DIRECTIONS: Restate word for word the lines of the records below, starting at the line that contains "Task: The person" and ending at the line that contains "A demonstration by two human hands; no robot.", with both of those lines included and nothing else.

(Records from a dataset)
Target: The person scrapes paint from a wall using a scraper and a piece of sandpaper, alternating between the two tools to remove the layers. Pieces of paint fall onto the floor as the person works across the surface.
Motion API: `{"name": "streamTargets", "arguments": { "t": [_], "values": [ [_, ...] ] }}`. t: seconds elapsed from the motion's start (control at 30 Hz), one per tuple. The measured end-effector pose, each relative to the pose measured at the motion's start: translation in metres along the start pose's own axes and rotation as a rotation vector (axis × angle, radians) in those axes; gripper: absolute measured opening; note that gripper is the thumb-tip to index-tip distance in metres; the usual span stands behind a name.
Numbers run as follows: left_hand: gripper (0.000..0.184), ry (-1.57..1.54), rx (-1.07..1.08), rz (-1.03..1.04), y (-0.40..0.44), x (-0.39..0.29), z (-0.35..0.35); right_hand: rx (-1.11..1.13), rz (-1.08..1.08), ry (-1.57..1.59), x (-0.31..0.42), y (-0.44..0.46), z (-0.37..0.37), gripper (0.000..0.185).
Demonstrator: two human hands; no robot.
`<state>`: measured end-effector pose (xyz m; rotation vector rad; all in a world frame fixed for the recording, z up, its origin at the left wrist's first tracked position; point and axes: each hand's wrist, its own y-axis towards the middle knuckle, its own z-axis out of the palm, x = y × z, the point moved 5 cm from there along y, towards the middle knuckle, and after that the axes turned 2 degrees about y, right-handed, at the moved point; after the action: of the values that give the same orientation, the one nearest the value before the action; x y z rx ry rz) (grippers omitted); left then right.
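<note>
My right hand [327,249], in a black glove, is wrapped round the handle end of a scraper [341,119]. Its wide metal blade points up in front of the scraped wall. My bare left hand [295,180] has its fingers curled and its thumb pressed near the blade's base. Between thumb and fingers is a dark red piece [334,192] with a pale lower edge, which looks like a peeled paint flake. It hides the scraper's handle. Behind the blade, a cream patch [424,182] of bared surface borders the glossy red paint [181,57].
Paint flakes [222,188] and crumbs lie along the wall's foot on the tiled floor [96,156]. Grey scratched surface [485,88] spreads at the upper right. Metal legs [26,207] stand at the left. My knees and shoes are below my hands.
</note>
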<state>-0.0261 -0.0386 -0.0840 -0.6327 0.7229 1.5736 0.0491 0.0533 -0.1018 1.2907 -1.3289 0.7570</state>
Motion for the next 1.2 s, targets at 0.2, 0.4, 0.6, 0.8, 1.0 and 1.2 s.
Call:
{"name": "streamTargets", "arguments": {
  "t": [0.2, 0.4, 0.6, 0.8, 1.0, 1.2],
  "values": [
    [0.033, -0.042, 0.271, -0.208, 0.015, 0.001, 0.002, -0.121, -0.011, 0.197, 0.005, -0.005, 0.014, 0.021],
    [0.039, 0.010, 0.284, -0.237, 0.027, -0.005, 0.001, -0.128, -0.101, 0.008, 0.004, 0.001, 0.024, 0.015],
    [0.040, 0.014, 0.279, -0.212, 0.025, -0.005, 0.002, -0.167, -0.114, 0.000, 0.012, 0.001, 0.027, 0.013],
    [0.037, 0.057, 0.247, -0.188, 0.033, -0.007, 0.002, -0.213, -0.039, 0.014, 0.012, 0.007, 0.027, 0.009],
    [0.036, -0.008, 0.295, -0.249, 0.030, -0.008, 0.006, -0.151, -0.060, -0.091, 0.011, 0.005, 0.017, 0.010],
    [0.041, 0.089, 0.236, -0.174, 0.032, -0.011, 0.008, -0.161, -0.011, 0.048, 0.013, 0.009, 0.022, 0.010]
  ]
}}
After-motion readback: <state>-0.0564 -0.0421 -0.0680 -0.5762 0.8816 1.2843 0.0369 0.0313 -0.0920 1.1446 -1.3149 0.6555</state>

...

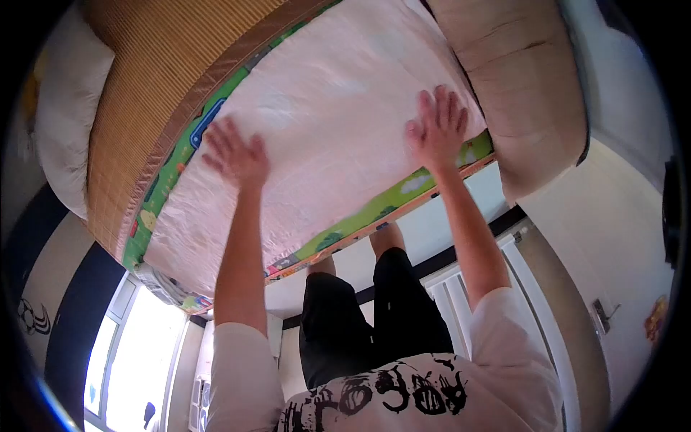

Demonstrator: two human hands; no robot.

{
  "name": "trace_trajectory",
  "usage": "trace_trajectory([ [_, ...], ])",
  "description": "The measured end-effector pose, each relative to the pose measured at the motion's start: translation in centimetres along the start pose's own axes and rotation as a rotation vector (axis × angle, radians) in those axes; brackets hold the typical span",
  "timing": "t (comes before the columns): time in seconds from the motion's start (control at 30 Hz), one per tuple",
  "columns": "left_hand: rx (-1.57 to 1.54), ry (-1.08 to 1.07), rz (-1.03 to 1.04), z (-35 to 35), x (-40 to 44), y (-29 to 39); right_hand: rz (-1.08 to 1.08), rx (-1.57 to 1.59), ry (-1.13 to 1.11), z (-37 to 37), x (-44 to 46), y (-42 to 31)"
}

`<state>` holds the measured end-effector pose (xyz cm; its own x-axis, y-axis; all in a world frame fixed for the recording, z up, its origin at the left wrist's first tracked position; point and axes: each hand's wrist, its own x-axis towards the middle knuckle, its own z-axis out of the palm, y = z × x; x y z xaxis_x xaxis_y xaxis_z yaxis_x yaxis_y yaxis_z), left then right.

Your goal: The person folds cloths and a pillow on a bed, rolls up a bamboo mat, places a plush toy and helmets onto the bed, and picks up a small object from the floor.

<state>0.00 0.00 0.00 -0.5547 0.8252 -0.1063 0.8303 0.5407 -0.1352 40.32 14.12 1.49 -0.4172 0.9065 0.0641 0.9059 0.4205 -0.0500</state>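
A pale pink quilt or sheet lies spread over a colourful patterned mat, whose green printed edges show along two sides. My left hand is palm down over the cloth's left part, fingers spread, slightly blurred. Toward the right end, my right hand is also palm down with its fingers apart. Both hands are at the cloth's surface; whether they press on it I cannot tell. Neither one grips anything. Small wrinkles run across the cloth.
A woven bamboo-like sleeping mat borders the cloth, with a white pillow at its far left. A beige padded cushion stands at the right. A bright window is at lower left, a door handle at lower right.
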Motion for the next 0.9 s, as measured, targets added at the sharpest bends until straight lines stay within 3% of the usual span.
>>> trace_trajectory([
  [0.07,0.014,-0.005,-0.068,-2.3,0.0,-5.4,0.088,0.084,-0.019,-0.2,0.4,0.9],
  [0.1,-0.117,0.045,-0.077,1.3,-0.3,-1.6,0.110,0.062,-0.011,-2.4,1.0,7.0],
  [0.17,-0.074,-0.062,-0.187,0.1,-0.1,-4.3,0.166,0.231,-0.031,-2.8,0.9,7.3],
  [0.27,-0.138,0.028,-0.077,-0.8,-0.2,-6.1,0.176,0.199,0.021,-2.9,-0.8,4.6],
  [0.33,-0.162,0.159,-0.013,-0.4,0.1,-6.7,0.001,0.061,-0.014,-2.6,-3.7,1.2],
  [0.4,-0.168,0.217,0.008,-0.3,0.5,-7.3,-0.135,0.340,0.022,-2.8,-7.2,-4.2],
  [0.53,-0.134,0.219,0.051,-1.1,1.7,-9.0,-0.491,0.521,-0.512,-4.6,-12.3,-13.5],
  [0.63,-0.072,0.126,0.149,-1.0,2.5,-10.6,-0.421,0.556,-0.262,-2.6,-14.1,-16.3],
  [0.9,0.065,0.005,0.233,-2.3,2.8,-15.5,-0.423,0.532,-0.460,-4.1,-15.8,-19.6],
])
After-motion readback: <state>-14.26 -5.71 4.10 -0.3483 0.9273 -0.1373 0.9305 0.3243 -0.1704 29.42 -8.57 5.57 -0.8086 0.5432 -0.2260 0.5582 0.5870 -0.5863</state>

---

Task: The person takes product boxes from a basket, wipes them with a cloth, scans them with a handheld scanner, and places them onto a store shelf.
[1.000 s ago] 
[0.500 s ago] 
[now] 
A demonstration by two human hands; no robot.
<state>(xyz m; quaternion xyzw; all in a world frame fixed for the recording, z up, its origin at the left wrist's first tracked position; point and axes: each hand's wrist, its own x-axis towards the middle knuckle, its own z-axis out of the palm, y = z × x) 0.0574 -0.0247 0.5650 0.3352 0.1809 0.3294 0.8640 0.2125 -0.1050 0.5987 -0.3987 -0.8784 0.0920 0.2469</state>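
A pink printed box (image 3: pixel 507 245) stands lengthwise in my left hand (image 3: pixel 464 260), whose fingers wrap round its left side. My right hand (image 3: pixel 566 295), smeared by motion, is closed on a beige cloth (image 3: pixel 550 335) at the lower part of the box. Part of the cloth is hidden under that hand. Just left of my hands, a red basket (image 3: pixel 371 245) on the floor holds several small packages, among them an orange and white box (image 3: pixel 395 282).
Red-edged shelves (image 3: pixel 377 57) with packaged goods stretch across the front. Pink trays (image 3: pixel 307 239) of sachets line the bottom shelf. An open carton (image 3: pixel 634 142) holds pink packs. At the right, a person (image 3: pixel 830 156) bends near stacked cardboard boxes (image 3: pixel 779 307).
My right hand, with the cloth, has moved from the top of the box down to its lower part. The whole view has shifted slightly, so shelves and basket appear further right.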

EXERCISE SOLUTION:
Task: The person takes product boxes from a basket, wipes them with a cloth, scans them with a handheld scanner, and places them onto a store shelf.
[1.000 s ago] 
[0.500 s ago] 
[now] 
A demonstration by two human hands; no robot.

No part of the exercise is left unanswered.